Copy the lines below exactly, starting with the first and finishing with the one holding "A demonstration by"; do not copy the pictures.
━━━━━━━━
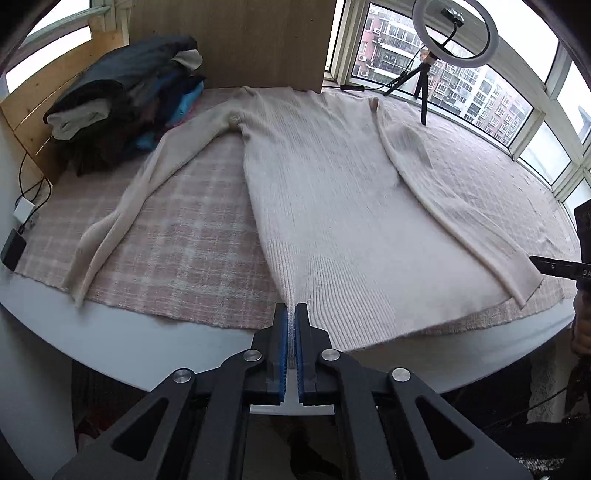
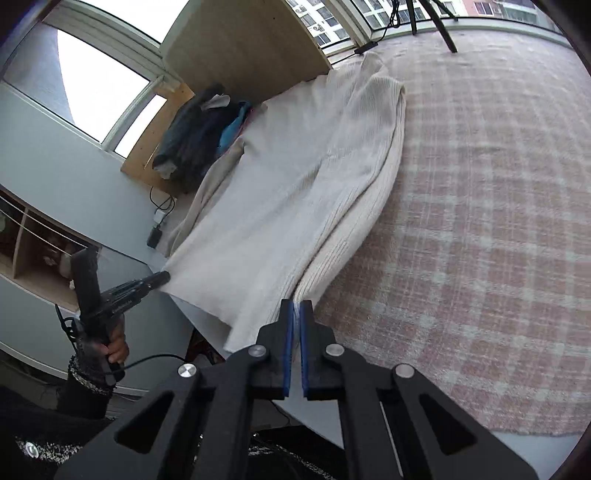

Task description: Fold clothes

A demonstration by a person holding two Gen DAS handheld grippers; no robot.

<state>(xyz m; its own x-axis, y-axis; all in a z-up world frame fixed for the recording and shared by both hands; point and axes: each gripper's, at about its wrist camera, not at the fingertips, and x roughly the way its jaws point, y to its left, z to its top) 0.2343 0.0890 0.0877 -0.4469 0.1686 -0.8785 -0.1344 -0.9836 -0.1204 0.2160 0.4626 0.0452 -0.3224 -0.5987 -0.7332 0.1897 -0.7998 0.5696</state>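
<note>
A cream ribbed sweater (image 1: 332,203) lies flat on a pink plaid blanket (image 1: 184,240), neck at the far end. One sleeve (image 1: 122,214) stretches out to the left; the other sleeve (image 1: 443,192) lies along the body's right edge. My left gripper (image 1: 291,312) is shut on the near hem, a fold of knit pinched between its blue pads. In the right wrist view my right gripper (image 2: 296,308) is shut on the sweater (image 2: 258,192) at its near right corner, ribbed fabric rising into the tips. The left gripper (image 2: 162,277) shows there at the hem's other corner.
A pile of dark and blue clothes (image 1: 125,99) sits at the back left, against a wooden board (image 1: 240,40). A ring light on a tripod (image 1: 456,33) stands by the windows at the back right. Cables and a power adapter (image 1: 14,243) lie at the left edge.
</note>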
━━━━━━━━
**Output for this task**
Task description: Fold clothes

A demonstration by a person holding two Gen DAS handheld grippers; no robot.

The answer requires no further additions.